Sento le gambe pesanti, come fossero affondate nella sabbia.

Cerco la sedia più vicina, possibile sollievo. Ci abbandono il mio peso sopra. Respiro lentamente.

Qualcosa non va. Il fiato è pesante.

Il cellulare, lasciato sul tavolo acceso, sembra mi dica qualcosa.

Chiamo.

“Lina, ti prego, vieni qui. Qualcosa non va”

Fatico ad alzarmi dalla sedia. Penso a chi è solo in questi frangenti: braccato per un nulla dal nulla che incombe. E’ un momento in cui lascerei un messaggio alla umanità: tralasciate dopo una certa età i litigi. Restare da soli non è un buon affare.

Passa un tempo interminabile: sento armeggiare alla porta. E’ lei. Lina.

Entra come un turbine. Si piazza davanti a me senza una parola. Mi guarda. Un “ciao” crolla miseramente fuori dalle mie labbra.

E’ spaventata.

“Che cosa ti senti?”

“Come se avessi il serbatoio della benzina vuoto”.

“Chiamo il medico!”. E mentre armeggia con il telefono, il mio contatto con il mondo si fa ancora più incerto e paludoso.

Credo di avere avuto un black out.

Mi risveglio nel mio letto.

C’è il medico. E Lina. Lui dice qualcosa. E lei risponde. Voci lontane.

Di nuovo black out, credo.

Riprendo i contatti con il mondo mentre fuori è buio.

Lei è lì, accanto a me, mi tiene la mano. Il mondo ora è più nitido, i suoni meno spugnosi. Provo a muovermi. Tutto sommato meglio. Forse, probabilmente è così, il medico mi ha visitato, ma non ricordo nulla.

“Gino, avevi la pressione molto bassa. Il medico non mi ha detto molto. Ma mi ha lasciato una sfilza di esami. Da fare appena possibile. E mi ha anche detto che se ti senti ancora come questa mattina ti devo portare di gran corsa al pronto soccorso. Che cosa mi hai combinato?”

Il suo sguardo è pieno di tenerezza. E non mi molla la mano. Non voglio guarire: voglio andare in paradiso così.

“Hai fame?”

“Non so, forse si”. E mentre le rispondo provo a sedermi sul letto. Le gambe non protestano, ogni cosa intorno appare ben salda nella sua posizione. Il peggio è passato?

“Non chiedermi la carbonara proprio adesso”

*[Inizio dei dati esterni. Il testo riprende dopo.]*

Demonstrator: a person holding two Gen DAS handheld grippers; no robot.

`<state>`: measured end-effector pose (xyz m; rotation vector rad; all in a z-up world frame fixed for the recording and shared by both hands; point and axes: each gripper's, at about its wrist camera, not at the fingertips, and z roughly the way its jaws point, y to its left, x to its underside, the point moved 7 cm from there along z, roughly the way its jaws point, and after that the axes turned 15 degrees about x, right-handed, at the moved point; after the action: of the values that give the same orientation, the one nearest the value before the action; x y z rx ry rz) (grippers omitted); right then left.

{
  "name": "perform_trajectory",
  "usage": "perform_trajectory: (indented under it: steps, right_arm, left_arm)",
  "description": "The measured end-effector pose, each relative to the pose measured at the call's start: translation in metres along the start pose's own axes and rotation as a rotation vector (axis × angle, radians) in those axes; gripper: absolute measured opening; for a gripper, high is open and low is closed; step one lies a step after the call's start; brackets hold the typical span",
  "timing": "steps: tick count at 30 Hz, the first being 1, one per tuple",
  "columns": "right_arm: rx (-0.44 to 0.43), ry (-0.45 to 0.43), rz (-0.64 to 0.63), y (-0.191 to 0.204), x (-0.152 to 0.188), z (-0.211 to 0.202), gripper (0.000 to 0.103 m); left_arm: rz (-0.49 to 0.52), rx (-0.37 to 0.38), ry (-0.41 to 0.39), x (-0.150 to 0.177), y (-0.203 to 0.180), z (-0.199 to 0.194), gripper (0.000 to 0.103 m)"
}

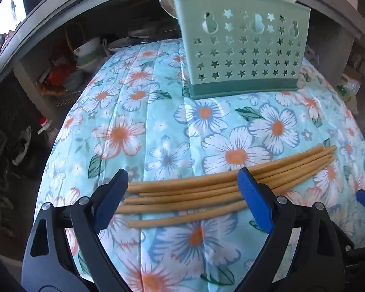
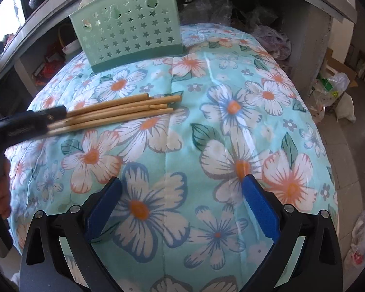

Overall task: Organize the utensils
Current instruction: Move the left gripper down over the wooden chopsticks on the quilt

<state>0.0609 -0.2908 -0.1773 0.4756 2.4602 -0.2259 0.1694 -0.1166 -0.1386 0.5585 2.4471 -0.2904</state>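
Observation:
Several wooden chopsticks (image 1: 194,192) lie in a loose row across the floral cloth, also seen in the right wrist view (image 2: 124,110). My left gripper (image 1: 182,187) is open, its blue pads on either side of the chopsticks' middle, just above them. A green holder with star-shaped holes (image 1: 241,53) stands upright at the far side of the cloth; it also shows in the right wrist view (image 2: 129,31). My right gripper (image 2: 182,197) is open and empty over bare cloth, to the right of the chopsticks.
The floral cloth (image 1: 163,126) covers a raised surface that drops off at its edges. Behind it, shelves hold bowls and clutter (image 1: 87,53). Plastic bags (image 2: 333,85) lie on the floor at the right.

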Motion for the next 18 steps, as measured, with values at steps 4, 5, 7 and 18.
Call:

“Mi basterebbe una brioche”

“Me lo aspettavo, sai? Eccola”. E mi allunga con delicatezza un piattino con due brioches ancora calde. Il paradiso può attendere. Mentre dormivo è andata in pasticceria. Ma come posso lasciarla sulla terra sola?

Mi guarda, mi spezza in bocconi la prima brioche e me li appoggia sulle labbra.

Sbircio: su un altro piatto attende il thè, con la sua fetta di limone già tramortita dallo stuzzicadenti.

“Tu hai già mangiato?”

“Non preoccuparti di me. Non ti lascio, stasera dormo qui. Non voglio altre sorprese. Se te ne vai, io che cosa ci sto qui a fare?”

E passa alla seconda brioche.

Mi sfugge un battuta: “Continua così che potrei anche decidere di sposarti”

Mi guarda seria. “Gino, se è così, vado subito giù a comperare un chilo di brioches”

Abbozzo un sorriso: “Però tutte con la crema. Altrimenti niente”

Sorride. E mi abbraccia. Può congedare il suo spavento.